╭──

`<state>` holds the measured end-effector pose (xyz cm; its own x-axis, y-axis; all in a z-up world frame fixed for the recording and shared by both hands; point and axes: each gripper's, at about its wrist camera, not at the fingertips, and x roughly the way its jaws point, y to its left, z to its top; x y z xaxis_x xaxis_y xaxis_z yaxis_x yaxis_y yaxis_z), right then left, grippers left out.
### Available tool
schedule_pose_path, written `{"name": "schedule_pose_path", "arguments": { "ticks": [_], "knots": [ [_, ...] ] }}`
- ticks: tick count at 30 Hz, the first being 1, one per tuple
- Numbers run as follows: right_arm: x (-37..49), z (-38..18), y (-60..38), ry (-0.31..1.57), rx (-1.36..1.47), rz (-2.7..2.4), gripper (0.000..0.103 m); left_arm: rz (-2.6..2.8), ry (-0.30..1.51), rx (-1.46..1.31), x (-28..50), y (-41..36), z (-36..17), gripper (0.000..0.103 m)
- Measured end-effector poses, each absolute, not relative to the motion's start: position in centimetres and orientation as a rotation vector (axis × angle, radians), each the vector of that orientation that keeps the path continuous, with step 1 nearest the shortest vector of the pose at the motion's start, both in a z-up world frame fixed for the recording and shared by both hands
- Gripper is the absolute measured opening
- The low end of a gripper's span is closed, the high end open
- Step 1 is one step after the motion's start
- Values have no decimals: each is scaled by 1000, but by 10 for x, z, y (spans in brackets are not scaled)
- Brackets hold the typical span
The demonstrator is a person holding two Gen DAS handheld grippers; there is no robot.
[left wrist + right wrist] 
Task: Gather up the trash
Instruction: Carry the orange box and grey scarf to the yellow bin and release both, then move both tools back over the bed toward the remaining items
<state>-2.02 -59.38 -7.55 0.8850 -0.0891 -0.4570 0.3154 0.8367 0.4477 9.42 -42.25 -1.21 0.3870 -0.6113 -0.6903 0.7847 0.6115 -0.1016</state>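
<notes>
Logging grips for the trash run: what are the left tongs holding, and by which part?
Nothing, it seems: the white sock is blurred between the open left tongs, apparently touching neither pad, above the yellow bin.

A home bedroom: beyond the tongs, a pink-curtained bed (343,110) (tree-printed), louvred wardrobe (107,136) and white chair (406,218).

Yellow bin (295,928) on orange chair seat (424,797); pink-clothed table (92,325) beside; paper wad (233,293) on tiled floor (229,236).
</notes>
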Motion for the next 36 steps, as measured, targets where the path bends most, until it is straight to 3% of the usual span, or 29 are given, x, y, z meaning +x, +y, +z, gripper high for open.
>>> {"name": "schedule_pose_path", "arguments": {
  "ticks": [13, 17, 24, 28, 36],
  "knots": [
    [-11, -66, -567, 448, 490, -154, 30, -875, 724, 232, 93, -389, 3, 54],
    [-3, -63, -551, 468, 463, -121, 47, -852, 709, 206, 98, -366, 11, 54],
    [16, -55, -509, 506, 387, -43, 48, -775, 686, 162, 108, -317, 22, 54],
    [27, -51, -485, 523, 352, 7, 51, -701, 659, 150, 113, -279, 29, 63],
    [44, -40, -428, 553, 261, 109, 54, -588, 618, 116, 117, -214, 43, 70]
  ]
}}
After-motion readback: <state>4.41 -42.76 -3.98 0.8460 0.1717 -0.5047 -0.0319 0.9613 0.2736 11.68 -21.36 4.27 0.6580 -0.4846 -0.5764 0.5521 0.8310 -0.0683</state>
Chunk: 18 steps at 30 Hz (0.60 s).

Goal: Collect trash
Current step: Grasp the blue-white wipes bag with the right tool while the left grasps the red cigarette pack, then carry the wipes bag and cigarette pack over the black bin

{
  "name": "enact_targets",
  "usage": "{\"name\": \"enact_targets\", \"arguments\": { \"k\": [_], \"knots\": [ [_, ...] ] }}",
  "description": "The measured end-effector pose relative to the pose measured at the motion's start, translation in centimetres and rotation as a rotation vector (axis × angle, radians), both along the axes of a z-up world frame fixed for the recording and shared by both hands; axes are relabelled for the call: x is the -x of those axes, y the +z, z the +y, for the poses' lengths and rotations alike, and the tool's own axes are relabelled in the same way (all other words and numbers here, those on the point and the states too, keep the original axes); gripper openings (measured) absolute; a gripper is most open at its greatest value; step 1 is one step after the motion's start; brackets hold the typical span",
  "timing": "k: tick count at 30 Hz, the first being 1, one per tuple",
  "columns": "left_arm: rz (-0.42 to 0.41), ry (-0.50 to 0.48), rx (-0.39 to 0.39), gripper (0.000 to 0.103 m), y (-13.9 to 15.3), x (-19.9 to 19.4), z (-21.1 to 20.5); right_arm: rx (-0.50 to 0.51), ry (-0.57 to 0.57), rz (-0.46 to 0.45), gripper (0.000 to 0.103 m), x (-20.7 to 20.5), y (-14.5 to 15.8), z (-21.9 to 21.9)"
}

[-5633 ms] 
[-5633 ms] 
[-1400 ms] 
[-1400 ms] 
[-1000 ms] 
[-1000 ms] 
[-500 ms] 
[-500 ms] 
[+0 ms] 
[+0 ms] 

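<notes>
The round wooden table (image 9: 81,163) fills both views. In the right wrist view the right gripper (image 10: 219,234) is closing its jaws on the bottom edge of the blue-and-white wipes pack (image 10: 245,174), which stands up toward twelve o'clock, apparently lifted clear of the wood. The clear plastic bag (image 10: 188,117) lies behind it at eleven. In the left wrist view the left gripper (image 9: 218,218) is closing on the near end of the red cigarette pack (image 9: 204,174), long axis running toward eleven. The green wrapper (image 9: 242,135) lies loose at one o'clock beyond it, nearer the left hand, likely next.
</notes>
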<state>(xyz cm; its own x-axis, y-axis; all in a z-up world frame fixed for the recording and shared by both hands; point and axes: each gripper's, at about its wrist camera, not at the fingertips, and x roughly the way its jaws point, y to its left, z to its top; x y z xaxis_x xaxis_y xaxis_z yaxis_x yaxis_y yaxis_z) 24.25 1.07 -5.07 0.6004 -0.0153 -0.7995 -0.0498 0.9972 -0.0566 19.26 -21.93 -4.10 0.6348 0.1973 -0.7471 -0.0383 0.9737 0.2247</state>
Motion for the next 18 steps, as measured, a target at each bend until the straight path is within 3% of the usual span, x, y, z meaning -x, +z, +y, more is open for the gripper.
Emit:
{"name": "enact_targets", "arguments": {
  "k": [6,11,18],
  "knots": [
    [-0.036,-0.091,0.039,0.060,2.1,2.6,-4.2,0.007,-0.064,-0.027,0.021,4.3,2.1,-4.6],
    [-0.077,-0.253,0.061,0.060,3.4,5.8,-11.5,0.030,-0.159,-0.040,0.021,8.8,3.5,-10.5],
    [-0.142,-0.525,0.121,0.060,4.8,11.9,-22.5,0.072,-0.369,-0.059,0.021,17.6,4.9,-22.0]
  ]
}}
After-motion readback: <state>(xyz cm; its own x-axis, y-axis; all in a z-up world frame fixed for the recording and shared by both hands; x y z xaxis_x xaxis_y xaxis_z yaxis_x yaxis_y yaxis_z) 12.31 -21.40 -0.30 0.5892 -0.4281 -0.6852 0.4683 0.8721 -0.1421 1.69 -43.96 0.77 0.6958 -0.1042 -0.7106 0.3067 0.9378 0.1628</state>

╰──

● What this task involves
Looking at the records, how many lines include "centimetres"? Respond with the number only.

● Output for this task
2